JOHN IV. When therefore the Lord knew how the Pharisees had heard that Jesus made and baptized more disciples than John, (though Jesus himself baptized not, but his disciples,) he left Judea, and departed again into Galilee. And he must needs go through Samaria. Then cometh he to a city of Samaria, which is called Sychar, near to the parcel of ground that Jacob gave to his son Joseph. Now Jacob's well was there. Jesus therefore, being wearied with his journey sat thus on the well : and it was about the sixth hour. There cometh a woman of Samaria to draw water: Jesus saith unto her, give me to drink. (For his disciples were gone away unto the city to buy meat.) Then saith the woman of Samaria unto him, How is it that thou, being a Jew, ask

est drink of me, which am a woman of Samaria ? (For the Jews have no dealings with the Samaritans). Jesus answered and said unto her, If thou knewest the gift of God, and who it is that saith to thee, give me to drink, thou wouldest have asked of him, and he would have given thee living water. The woman saith unto him, Sir, thou hast nothing to draw with and the well is deep : from whence then hast thou that living water ? Art thou greater than our father Jacob, which gave us the well, and drank thereof himself, and his children, and his cattle? Jesus answered and said unto her, Whosoever drinketh of this water, shall thirst again : but whosoever drinketh of the water, that I shall give him, shall never thirst ; but the water that I shall give him, shall be in him a well of water, springing up into everlasting life.—The woman saith unto him, Sir, I perceive that thou art a prophet. Our fathers worshipped in this mountain ; and ye say that in Jerusalem is the place where men ought to worship. Jesus saith unto her, Woman, believe me, the hour cometh, when ye shall neither in this mountain, nor yet at Jerusalem, worship the Father. Ye worship ye know not what : we know what we worship, for salvation is of the Jews. But the hour cometh, and now is, when the true worshippers shall worship the Father in spirit and in truth; for the Father seeketh such to worship him. God is a Spirit : and they that worship him, must worship him in spirit and in truth. The woman saith unto him, I know that Mesias cometh ; (which is called Christ ;) when he is come, he will tell us all things. Jesus saith unto her, I, that speak unto thee, am he.

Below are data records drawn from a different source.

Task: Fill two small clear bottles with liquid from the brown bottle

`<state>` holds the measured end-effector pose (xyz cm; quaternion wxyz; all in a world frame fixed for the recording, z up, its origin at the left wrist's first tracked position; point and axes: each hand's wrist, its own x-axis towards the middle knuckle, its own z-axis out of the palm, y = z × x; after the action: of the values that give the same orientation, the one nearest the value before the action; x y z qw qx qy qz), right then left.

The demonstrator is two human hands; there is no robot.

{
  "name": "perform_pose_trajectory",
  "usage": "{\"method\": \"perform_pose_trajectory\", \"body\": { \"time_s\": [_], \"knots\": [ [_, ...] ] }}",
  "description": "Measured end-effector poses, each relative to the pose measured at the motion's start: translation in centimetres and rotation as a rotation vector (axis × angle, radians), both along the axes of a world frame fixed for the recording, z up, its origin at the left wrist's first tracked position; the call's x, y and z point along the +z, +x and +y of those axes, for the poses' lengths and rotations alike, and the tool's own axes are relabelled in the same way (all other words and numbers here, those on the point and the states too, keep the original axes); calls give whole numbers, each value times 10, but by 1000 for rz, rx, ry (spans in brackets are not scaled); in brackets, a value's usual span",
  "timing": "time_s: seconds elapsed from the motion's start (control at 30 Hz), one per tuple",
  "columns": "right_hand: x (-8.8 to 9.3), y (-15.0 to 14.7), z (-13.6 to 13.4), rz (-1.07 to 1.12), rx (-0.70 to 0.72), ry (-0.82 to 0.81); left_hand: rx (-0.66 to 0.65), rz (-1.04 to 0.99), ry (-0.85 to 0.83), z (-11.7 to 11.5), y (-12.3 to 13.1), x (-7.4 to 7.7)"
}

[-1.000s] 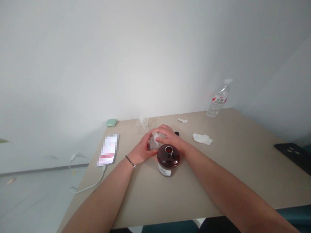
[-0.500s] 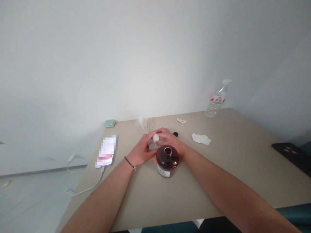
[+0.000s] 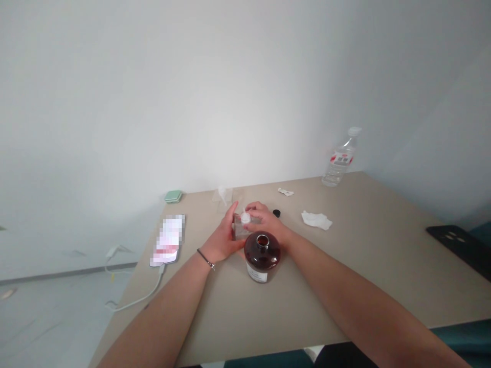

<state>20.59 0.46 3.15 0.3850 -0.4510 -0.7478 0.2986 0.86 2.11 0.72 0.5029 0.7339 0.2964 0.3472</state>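
the left hand [image 3: 222, 239] grips a small clear bottle [image 3: 240, 231]. the right hand [image 3: 268, 223] pinches its white cap [image 3: 245, 217], just behind an open brown bottle [image 3: 262, 255].

we find the scene bright and evenly lit by soft, diffuse light; we cannot tell its source. the wall [image 3: 245, 76] is palest near its middle and greys toward the corners. shadows on the worktop [image 3: 364, 255] are faint and soft-edged, lying close beside the brown bottle [image 3: 262, 255], whose neck carries a small glint. the whole frame is slightly soft. the water bottle [image 3: 339, 158] leans with wide-angle distortion. a pixelated patch [image 3: 169, 240] masks one spot at left.
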Motion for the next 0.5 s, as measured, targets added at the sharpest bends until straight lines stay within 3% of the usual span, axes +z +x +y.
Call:
{"method": "perform_pose_trajectory", "body": {
  "time_s": [0.17, 0.5],
  "knots": [
    [3, 5, 6, 89, 223, -35, -45, -8, -97, 2, 0, -3],
    [4, 3, 2, -133, -8, 61, 42, 13, -5, -5, 6, 0]
  ]
}}
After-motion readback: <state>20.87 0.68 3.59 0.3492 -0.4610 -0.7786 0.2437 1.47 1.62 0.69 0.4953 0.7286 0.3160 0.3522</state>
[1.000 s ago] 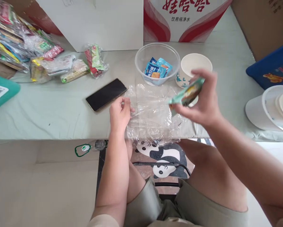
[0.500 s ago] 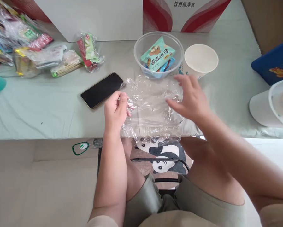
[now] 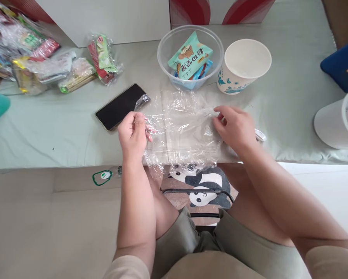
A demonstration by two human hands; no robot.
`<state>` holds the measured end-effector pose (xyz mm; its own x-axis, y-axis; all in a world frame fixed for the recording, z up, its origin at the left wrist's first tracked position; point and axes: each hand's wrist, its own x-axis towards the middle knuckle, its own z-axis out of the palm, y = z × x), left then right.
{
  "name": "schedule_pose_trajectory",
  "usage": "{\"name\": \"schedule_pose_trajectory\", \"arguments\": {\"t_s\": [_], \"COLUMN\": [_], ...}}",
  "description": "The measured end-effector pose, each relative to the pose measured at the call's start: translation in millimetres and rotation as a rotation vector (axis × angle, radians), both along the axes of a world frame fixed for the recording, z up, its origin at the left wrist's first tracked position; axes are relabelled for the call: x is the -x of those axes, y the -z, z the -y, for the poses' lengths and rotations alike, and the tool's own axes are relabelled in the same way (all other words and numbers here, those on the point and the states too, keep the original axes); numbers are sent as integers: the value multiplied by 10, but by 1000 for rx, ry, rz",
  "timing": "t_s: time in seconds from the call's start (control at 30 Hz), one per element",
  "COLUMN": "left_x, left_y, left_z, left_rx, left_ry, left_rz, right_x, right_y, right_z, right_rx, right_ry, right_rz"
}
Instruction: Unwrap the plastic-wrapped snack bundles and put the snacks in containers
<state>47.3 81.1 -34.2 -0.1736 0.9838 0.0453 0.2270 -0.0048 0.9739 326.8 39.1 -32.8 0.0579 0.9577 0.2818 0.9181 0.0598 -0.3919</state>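
Note:
A crinkled sheet of clear plastic film [image 3: 182,128] is stretched between my hands, its lower edge hanging past the table's front edge. My left hand [image 3: 134,133] is closed on the film's left side, thumb against the fingers. At the right side, my right hand [image 3: 234,126] pinches the film between thumb and fingertips. Just beyond the film stand a clear plastic bowl [image 3: 161,62] with a mint-green snack packet [image 3: 190,56] in it and a white paper cup [image 3: 243,62]. A black phone [image 3: 120,106] lies beside my left hand, partly under the film's corner.
Wrapped packets [image 3: 40,58] pile up at the left, with a red and green packet [image 3: 104,60] nearby. Large boxes [image 3: 118,19] stand at the back. On the right are a white bucket [image 3: 332,124] and a blue object [image 3: 342,64]. A small white item [image 3: 260,135] lies behind my right wrist.
My right hand, open above the film before, has come down and closed on its right side. My left hand keeps its grip. The camera view has shifted slightly.

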Motion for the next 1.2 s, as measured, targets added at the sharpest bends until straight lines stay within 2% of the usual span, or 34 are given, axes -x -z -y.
{"name": "schedule_pose_trajectory", "arguments": {"t_s": [0.17, 0.3, 0.33, 0.4, 0.47, 0.5, 0.53, 0.6, 0.63, 0.67, 0.77, 0.87, 0.97, 1.1, 1.2], "left_x": [-25, -44, -52, -71, -92, -100, -107, -115, -116, -115, -114, -122, -133, -129, -118], "left_y": [-14, -33, -35, -31, -21, -16, -12, -11, -14, -19, -44, -71, -89, -87, -77], "left_z": [-9, -14, -22, -49, -79, -93, -103, -117, -121, -124, -131, -135, -138, -139, -134], "left_rx": [7, 28, 28, 18, 11, 13, 14, 15, 14, 18, 34, 55, 71, 68, 63], "left_ry": [-57, -56, -54, -79, -120, -135, -146, -145, -147, -150, -181, -197, -177, -192, -217], "left_rz": [36, 51, 49, 61, 96, 114, 129, 149, 153, 155, 160, 155, 134, 116, 131], "right_x": [-124, -245, -260, -270, -249, -227, -200, -139, -112, -93, -109, -215, -332, -427, -469], "right_y": [-68, -59, -60, -85, -141, -175, -206, -247, -255, -258, -270, -326, -393, -434, -457], "right_z": [39, 46, 53, 91, 162, 206, 251, 338, 377, 411, 501, 581, 638, 671, 685], "right_rx": [-20, 62, 53, -96, -324, -389, -385, -208, -103, -16, 45, 84, 213, 422, 573], "right_ry": [169, 283, 299, 295, 135, -34, -243, -638, -762, -825, -816, -788, -756, -796, -727], "right_rz": [-190, -363, -384, -373, -307, -269, -230, -150, -99, -44, 49, 23, -16, -61, -8]}}
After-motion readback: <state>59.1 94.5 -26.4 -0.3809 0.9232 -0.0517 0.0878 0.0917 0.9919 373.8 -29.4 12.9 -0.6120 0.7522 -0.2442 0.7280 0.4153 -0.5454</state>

How constantly was our Saviour's life devoted to the good of his race! It was indeed, to use his own expression, “ his meat to do the will of him that sent him, and to finish his work.” In the present instance we see him wearied with a long journey on foot, seeking a few moments rest by the side of a well while his disciples leave him, to buy food that his exhausted strength and their own may be restored. This too is in a land with whose inhabitants his nation “have no dealings,” even in the common civilities of life. Yet even here, in his exhaustion, and among strangers, he finds occasion to speak the words of God, to declare the spiritual nature of the divine kingdom, and his own commission from above. Let us, his disciples, learn from our Lord the value of time; and let it be our meat and drink, as it was his, to do the will of God, and promote the good of those around


How sublime too, how worthy of deep reflection, are the lessons he now taught; the value of his own instructions, that well of living water, springing up into everlasting life; and the spiritual character of God, and of that worship which He accepts. Let us worship Him in spirit; by prayer, not formal, but coming from our hearts; by constant endeavours to be holy, as He is holy; by the remembrance that the omnipresent Spirit is always near us ; by the service of every action, and word, and thought.



Oh Thou, to whom, in ancient time
The lyre of Hebrew bards was strung,
Whom kings adored in song sublime,
And Prophets praised with glowing tongue!